A hedge fund trader has been sent to jail and fined for insider dealing offences in a case brought by UK regulator the Financial Conduct Authority (FCA).
Julian Rifat, formerly a senior execution trader and portfolio strategist at Moore Capital Management, was sentenced to 19 months imprisonment and fined £100,000 at Southwark Crown Court after pleading guilty. He was also ordered to pay costs of almost £160,000.
The conviction is the 27th achieved by the FCA and its predecessor, the Financial Services Authority, since 2009.
Rifat has passed on information obtained as part of his role at Moore to Graeme Shelley, a broker at Novum Securities, who then traded to benefit the pair. Shekkey and a third associate, Paul Milson, formerly a trader at Legal and General Insurance Management, pleaded guilty to insider dealing in March 2014 and March 2013 respectively.
The FCA’s acting director of enforcement and market oversight, Georgina Philippou, said: “He [Rifat] was privy to highly sensitive information at the heart of some of the largest transactions in the UK financial markets during the latter half of 2009.

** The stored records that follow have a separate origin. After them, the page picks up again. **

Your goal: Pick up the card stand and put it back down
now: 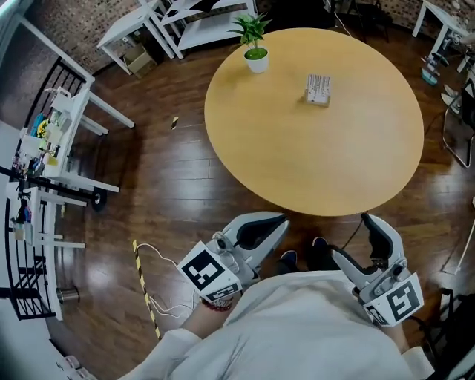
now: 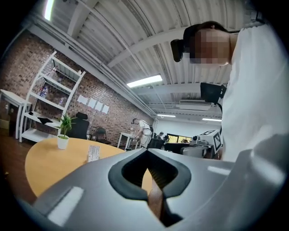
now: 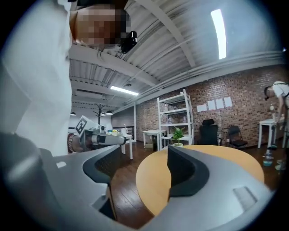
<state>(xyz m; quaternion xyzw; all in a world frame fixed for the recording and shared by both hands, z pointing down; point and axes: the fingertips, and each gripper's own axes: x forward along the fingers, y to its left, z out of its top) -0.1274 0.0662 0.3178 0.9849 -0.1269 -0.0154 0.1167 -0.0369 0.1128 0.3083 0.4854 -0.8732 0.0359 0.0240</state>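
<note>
The card stand (image 1: pixel 318 89), a small clear holder with white cards, stands upright on the far part of the round wooden table (image 1: pixel 297 163); it also shows small in the left gripper view (image 2: pixel 93 153). Both grippers are held low at the person's waist, short of the table's near edge and far from the stand. My left gripper (image 1: pixel 282 220) (image 2: pixel 146 151) is shut, its tips meeting with nothing between them. My right gripper (image 1: pixel 350 237) (image 3: pixel 140 158) is open and empty, with floor and table edge showing through the gap. The right gripper view does not show the stand.
A potted green plant (image 1: pixel 256 56) (image 2: pixel 63 135) (image 3: pixel 177 135) stands at the table's far left edge. White shelving (image 1: pixel 200 22) and cluttered white desks (image 1: pixel 59 133) line the far and left sides. A white cable and striped tape (image 1: pixel 145 286) lie on the wooden floor. A chair (image 1: pixel 460 126) stands at the right.
</note>
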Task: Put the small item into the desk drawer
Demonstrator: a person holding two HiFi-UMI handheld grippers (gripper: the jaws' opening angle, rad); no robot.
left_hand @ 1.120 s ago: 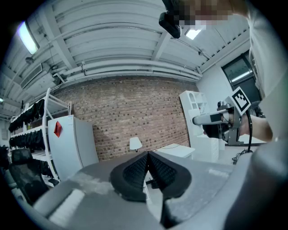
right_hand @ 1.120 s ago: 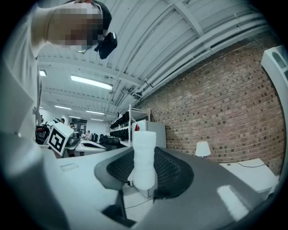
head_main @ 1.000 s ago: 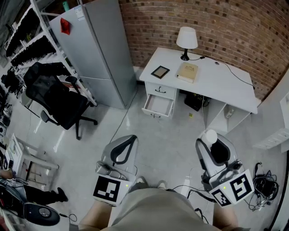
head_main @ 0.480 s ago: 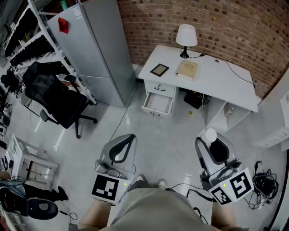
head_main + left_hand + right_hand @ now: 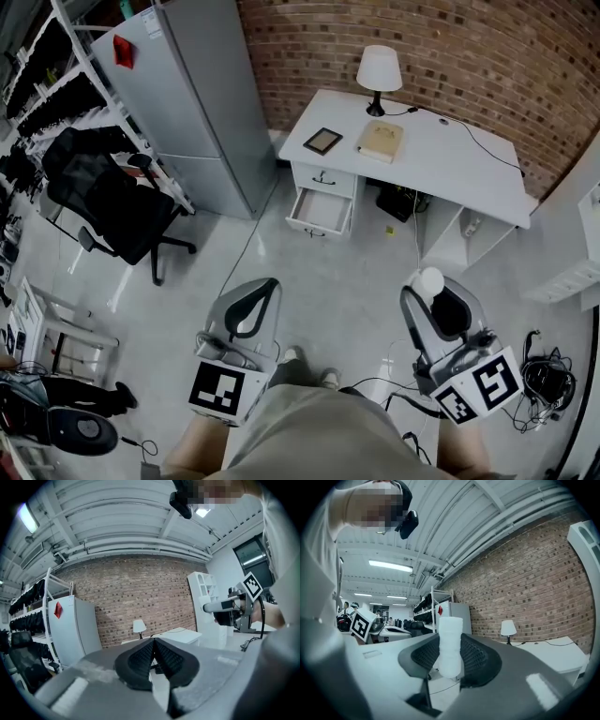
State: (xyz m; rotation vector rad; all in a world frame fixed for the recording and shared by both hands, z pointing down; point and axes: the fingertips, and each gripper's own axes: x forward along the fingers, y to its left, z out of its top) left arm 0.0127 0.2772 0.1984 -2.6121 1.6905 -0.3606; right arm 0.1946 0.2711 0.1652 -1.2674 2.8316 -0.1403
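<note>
The right gripper (image 5: 451,657) is clamped on the small white item (image 5: 450,641), held upright between its 2 jaws; the left gripper (image 5: 153,644) is closed and empty. Since 1 second ago the grip is unchanged and the open desk drawer (image 5: 320,210) is still well ahead: transport remains

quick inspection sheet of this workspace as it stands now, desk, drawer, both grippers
surface: white desk, top mostly bare
job's things: small white item in right gripper; desk drawer pulled open, nothing seen inside
clutter: lamp, book and small dark frame on the desk
grippers: right gripper shut on the item; left gripper shut, empty
cables: desk cable across the top; cable coil on the floor
surroundings: brick wall, grey fridge, black office chair
</note>
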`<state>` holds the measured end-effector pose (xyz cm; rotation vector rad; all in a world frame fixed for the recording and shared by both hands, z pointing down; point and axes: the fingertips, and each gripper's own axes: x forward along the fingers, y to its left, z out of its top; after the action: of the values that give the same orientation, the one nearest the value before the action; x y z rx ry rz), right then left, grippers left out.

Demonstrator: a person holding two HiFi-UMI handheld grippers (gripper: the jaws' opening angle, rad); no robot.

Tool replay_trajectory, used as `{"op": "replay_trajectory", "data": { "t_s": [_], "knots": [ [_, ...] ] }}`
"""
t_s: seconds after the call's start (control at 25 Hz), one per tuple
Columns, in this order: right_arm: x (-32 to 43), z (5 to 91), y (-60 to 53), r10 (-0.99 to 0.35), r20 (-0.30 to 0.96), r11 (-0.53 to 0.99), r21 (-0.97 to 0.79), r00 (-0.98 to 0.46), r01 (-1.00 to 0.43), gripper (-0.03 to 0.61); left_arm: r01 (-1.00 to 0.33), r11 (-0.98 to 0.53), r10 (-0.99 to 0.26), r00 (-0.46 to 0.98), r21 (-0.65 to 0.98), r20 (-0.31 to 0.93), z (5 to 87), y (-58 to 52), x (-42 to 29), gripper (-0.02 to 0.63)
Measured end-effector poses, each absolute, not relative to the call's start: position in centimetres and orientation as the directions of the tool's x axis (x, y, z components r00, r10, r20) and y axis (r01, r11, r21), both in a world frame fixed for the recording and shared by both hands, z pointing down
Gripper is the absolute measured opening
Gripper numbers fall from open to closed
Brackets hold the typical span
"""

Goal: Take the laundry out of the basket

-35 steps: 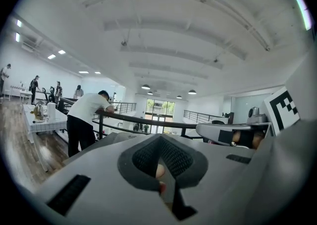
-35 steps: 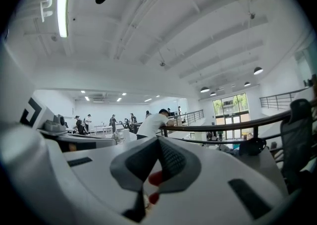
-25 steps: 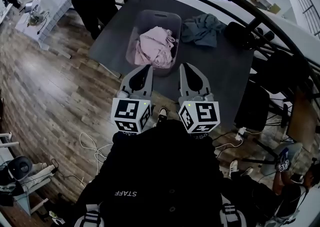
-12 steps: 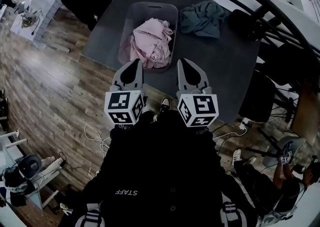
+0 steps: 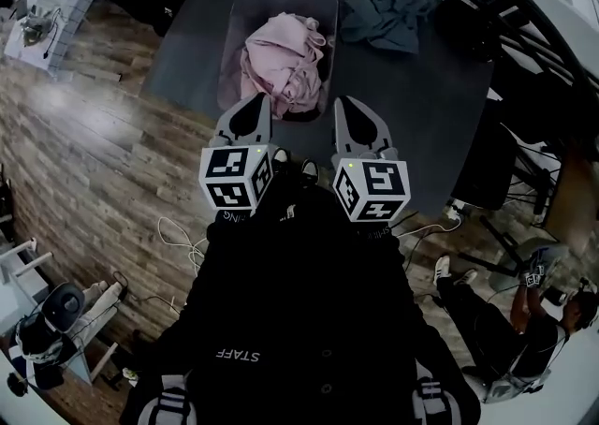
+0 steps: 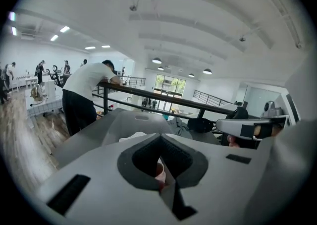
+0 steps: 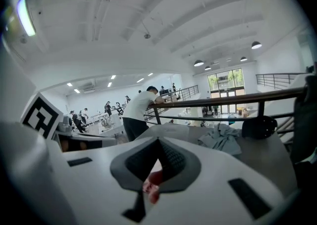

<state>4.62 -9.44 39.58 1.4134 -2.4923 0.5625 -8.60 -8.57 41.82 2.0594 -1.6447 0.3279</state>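
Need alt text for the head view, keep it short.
From above: the left gripper and right gripper, both shut and empty, point at a grey basket of pink laundry on a dark table. A blue-grey cloth lies on the table beside the basket, to its right.

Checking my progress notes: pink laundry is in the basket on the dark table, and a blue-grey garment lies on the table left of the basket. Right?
Not quite. The blue-grey garment lies right of the basket, not left, as the head view shows. The pink laundry is in the basket on the dark table.
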Motion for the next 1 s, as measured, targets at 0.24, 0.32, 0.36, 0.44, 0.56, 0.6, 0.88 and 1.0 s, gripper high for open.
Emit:
{"op": "replay_trajectory", "data": {
  "t_s": [0.24, 0.32, 0.36, 0.44, 0.56, 0.6, 0.88, 1.0],
  "knots": [
    [3.9, 42.4, -11.9, -0.762, 0.429, 0.426, -0.233, -0.485, -0.874, 0.015, -0.953, -0.144, -0.796, 0.271, 0.265, 0.541, 45.3, -11.4, -9.8, 0.000],
    [3.7, 43.1, -12.5, -0.761, 0.445, 0.411, -0.233, -0.472, -0.881, 0.015, -0.952, -0.140, -0.780, 0.275, 0.272, 0.562, 46.2, -11.9, -10.1, 0.000],
    [3.6, 43.4, -12.8, -0.762, 0.452, 0.403, -0.229, -0.463, -0.886, 0.015, -0.952, -0.138, -0.773, 0.276, 0.274, 0.571, 46.6, -12.2, -10.3, 0.000],
    [3.3, 43.9, -13.6, -0.767, 0.462, 0.385, -0.223, -0.445, -0.896, 0.015, -0.952, -0.133, -0.760, 0.277, 0.277, 0.587, 47.5, -12.8, -10.7, 0.000],
    [2.7, 44.9, -14.8, -0.757, 0.484, 0.372, -0.232, -0.438, -0.899, 0.015, -0.949, -0.117, -0.744, 0.280, 0.293, 0.607, 48.7, -13.8, -11.1, 0.000],
    [2.6, 45.2, -15.2, -0.752, 0.493, 0.370, -0.232, -0.437, -0.899, 0.015, -0.948, -0.113, -0.738, 0.280, 0.296, 0.614, 49.1, -14.1, -11.2, 0.000],
    [2.4, 47.1, -17.8, -0.735, 0.540, 0.351, -0.216, -0.411, -0.911, 0.015, -0.949, -0.102, -0.697, 0.282, 0.298, 0.659, 51.6, -16.8, -11.7, 0.000],
    [2.9, 47.8, -18.8, -0.729, 0.559, 0.333, -0.216, -0.396, -0.918, 0.015, -0.949, -0.099, -0.671, 0.286, 0.299, 0.684, 53.1, -17.9, -11.6, 0.000]
  ]
}}
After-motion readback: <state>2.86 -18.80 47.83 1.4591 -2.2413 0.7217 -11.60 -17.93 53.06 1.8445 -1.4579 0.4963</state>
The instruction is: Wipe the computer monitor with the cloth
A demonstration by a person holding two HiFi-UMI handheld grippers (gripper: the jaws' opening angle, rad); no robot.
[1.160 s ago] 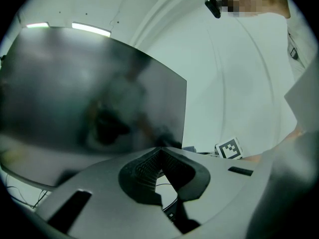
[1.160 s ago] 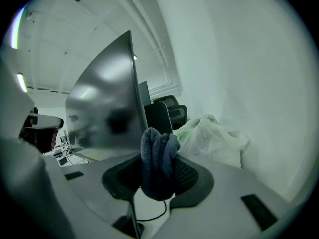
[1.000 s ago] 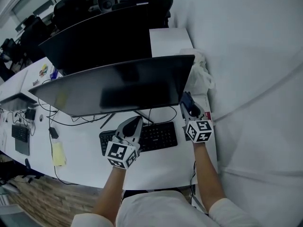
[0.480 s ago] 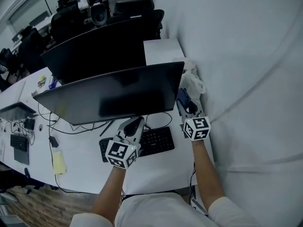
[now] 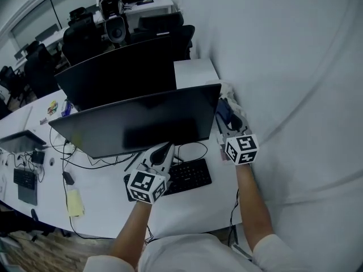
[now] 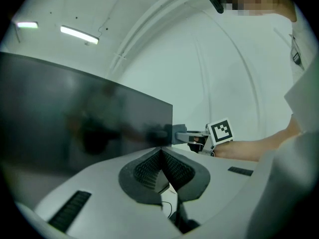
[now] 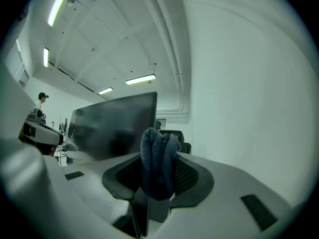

“Mr Rifat’s behaviour exploited financial markets during a particularly challenging time just as they were taking steps to recover from the 2008 crisis. The smooth running of our financial markets requires market professionals to play by the rules – Mr Rifat knew the rules, but he abused them for his own benefit.”
The sentence is the third to be handed out as part of the FCA’s Operation Tabernula, which is its largest and most complex insider dealing investigation to date.